ACTION ITEM: Please restate, word for word, the lines below that begin at the one with "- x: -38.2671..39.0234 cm" and end at the one with "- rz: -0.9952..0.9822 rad". Leave out all other lines.

※ ※ ※

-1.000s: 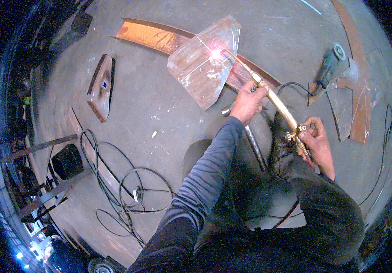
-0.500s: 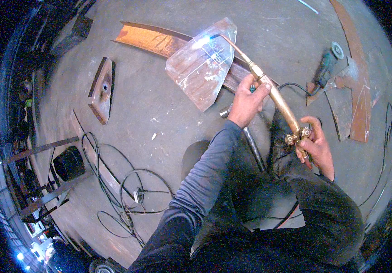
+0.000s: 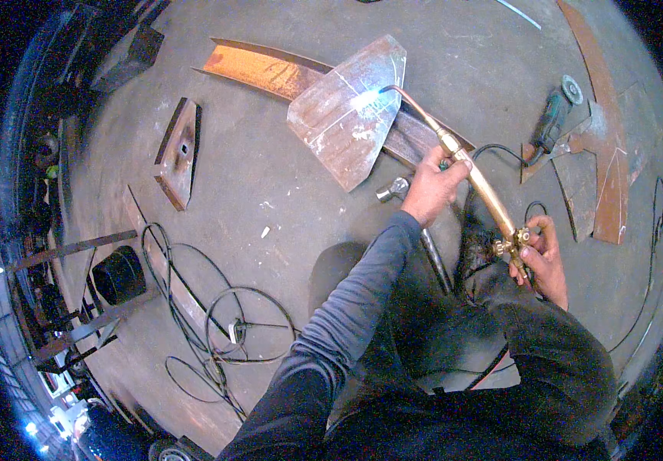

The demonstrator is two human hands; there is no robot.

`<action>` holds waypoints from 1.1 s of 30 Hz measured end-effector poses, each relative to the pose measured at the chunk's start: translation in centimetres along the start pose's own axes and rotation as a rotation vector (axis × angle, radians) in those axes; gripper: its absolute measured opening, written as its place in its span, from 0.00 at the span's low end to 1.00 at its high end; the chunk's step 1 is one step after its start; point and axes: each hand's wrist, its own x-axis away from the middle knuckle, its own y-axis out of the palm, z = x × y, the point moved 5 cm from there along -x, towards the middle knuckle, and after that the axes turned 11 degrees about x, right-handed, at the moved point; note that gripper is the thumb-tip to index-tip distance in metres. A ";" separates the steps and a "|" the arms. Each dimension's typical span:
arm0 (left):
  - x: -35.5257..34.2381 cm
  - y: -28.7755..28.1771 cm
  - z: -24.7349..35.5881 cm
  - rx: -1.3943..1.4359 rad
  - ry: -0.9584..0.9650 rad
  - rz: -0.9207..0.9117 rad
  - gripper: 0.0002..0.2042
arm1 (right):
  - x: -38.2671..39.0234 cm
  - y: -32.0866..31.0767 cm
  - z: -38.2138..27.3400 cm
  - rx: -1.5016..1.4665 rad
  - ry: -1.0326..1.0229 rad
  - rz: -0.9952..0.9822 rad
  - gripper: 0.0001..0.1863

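My left hand (image 3: pixel 431 188) is wrapped around the barrel of a brass cutting or welding torch (image 3: pixel 483 188). Lower down, my right hand (image 3: pixel 540 265) grips the same torch at its valve knobs. The bent nozzle points onto a scribed, rust-stained steel plate (image 3: pixel 331 123), with a bright blue-white glow under the tip. The plate lies across a rusty channel beam (image 3: pixel 262 71). A hammer (image 3: pixel 390 190) stands head up just below my left hand, its dark handle running down toward my legs.
An angle grinder (image 3: pixel 554 119) rests on cut steel at the right, beside a long rusty strip (image 3: pixel 609 200). A folded steel piece (image 3: pixel 177 146) lies at the left. Coiled black cables (image 3: pixel 250 292) lie lower left, near a steel frame (image 3: pixel 70 250) with a black bucket-like object (image 3: pixel 116 276).
The pinkish glow at the tip has turned blue-white. The tip went up-left on the plate, then back down-right. The whole view has shifted slightly; both hands keep their grip.
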 end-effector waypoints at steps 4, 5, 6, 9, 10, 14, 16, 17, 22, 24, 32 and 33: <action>0.1 0.4 -1.0 0.037 -0.081 -0.019 0.13 | 0.3 -0.4 0.3 0.044 0.022 0.056 0.21; 0.1 0.5 -1.2 0.035 -0.103 -0.019 0.13 | 0.3 -0.5 0.4 0.062 0.031 0.074 0.20; 0.1 0.6 -1.6 0.025 -0.105 -0.023 0.12 | 0.4 -0.7 0.8 0.081 0.037 0.077 0.20; -0.1 0.7 -2.6 0.019 -0.124 -0.025 0.12 | 0.6 -1.4 1.7 0.119 0.064 0.090 0.18; -0.2 0.5 -2.8 0.032 -0.137 -0.018 0.12 | 0.5 -1.3 1.6 0.119 0.076 0.096 0.17; -0.5 0.7 -2.7 0.028 -0.131 0.006 0.14 | 0.5 -0.9 0.9 0.136 0.143 0.088 0.19; -0.8 0.1 -2.6 0.010 -0.141 0.021 0.15 | -0.1 -0.7 0.4 0.130 0.146 0.084 0.18; -1.0 -0.1 -2.6 0.001 -0.147 0.029 0.16 | -0.3 -0.6 0.2 0.127 0.147 0.080 0.18; -1.3 0.2 -2.4 -0.009 -0.120 0.060 0.16 | -0.4 -0.3 -0.1 0.137 0.154 0.110 0.15; -1.4 0.1 -2.3 -0.003 -0.120 0.065 0.16 | -0.6 -0.3 -0.1 0.125 0.145 0.122 0.14; -1.5 -0.1 -1.9 -0.002 -0.130 0.072 0.16 | -1.0 0.0 0.0 0.080 0.123 0.094 0.14; -1.5 0.0 -2.0 0.000 -0.125 0.074 0.15 | -1.0 -0.1 0.1 0.078 0.116 0.094 0.14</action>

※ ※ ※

RESULT FOR THIS TASK:
  - x: -38.2671..39.0234 cm
  - y: -32.0866..31.0767 cm
  - z: -38.2138..27.3400 cm
  - rx: -1.5016..1.4665 rad
  - ry: -1.0326..1.0229 rad
  - rz: -0.9952..0.9822 rad

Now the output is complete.